## Problem to solve
In the material below, how many lines contain the string "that"? Reply with the number only.

--

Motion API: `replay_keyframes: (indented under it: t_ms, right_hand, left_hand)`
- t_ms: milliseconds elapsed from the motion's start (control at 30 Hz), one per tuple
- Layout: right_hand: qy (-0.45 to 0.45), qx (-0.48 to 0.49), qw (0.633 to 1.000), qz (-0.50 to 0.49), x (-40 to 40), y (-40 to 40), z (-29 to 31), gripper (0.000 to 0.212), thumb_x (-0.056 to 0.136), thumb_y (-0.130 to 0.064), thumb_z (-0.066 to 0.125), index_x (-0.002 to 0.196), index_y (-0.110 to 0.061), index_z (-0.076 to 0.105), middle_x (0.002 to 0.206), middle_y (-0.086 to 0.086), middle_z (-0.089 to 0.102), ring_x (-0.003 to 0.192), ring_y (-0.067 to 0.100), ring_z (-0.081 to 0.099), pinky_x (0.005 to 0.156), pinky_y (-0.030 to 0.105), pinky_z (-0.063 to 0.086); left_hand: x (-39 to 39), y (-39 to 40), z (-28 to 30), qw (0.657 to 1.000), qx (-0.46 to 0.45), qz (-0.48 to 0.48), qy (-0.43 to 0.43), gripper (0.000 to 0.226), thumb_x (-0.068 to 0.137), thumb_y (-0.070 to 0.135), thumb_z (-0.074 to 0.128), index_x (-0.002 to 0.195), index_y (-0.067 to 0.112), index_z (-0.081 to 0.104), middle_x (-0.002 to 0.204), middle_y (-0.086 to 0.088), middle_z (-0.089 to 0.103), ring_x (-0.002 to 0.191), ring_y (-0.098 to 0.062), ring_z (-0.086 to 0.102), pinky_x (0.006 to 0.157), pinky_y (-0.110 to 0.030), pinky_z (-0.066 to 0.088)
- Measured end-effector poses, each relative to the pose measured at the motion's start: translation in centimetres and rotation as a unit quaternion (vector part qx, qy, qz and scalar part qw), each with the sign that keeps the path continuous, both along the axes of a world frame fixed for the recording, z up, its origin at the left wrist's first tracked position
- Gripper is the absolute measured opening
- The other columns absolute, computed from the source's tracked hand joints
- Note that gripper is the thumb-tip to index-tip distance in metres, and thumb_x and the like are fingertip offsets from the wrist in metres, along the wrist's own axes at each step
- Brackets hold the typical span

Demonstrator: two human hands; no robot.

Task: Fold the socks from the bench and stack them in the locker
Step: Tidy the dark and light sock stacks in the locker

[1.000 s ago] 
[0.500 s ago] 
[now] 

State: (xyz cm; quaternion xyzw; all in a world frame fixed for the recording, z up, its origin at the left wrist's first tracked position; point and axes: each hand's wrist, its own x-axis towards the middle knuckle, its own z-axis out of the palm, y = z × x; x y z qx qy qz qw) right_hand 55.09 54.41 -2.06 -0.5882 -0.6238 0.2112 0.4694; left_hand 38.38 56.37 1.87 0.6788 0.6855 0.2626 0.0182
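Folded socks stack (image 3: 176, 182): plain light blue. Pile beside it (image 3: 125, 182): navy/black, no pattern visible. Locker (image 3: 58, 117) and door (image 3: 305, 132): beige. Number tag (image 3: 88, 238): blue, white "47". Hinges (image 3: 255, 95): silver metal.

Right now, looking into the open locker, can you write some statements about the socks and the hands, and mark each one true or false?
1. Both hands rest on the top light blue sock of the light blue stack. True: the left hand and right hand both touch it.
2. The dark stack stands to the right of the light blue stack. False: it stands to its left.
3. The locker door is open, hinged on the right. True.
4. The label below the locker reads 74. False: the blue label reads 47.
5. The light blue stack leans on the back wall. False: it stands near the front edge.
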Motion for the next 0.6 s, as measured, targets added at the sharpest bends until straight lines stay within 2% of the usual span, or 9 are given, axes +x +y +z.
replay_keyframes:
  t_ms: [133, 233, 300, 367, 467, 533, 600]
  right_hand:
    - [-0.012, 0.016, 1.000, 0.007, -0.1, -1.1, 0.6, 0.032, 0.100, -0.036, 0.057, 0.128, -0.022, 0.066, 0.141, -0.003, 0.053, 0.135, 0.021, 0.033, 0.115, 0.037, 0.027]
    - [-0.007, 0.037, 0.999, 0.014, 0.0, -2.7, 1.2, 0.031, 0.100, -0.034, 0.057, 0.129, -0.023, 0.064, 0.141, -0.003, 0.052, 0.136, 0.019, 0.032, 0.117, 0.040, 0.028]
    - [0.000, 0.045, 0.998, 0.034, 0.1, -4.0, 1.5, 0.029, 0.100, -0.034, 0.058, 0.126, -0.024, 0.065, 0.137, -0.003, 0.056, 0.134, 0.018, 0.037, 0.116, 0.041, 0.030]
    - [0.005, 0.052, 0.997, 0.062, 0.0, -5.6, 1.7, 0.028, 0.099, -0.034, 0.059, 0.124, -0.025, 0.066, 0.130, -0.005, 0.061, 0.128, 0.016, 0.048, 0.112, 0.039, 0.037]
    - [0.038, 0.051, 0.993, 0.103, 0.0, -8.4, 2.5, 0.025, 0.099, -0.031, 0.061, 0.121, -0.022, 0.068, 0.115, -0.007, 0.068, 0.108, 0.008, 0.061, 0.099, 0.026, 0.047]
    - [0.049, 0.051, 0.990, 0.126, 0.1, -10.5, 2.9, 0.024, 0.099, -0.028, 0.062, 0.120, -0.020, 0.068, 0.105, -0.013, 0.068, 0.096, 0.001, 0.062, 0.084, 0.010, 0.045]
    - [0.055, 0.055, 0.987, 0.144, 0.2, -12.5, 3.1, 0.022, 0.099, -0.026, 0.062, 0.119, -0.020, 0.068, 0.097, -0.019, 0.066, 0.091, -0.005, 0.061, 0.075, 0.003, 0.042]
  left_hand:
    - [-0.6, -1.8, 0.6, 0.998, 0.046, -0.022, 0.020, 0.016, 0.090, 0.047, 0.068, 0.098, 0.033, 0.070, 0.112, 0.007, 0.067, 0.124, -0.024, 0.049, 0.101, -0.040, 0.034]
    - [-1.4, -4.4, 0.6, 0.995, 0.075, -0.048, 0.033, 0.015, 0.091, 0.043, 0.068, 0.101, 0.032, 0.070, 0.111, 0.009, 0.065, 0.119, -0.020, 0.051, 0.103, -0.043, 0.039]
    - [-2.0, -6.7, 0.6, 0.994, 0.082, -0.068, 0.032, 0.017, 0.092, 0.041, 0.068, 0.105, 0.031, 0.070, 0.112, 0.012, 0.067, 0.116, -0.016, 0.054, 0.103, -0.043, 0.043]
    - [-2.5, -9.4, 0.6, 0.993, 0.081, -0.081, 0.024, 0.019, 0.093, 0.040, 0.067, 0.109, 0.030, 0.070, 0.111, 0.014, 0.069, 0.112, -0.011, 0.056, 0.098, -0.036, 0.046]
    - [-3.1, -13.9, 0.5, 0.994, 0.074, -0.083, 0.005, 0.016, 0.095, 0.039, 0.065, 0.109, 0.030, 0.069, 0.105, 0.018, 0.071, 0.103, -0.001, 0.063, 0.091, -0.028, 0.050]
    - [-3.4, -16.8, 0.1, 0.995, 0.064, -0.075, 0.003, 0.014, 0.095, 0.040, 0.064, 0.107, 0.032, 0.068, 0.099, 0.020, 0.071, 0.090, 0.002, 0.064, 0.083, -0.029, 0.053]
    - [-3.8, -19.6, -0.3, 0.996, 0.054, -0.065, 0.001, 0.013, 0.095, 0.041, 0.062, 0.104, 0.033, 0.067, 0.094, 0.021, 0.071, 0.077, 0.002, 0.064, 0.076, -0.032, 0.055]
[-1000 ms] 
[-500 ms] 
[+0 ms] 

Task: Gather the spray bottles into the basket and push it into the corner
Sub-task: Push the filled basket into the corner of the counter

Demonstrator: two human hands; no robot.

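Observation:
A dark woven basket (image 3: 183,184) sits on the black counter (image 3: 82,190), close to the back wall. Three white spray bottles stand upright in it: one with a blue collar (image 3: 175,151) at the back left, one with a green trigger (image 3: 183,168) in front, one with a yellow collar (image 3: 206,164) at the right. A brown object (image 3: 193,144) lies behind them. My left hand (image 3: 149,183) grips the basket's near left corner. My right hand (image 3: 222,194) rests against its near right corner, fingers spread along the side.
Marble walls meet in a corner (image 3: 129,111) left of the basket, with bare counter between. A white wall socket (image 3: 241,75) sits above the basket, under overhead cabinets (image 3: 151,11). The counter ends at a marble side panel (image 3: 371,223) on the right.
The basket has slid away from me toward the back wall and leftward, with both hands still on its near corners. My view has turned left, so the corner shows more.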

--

## Output for this exercise
2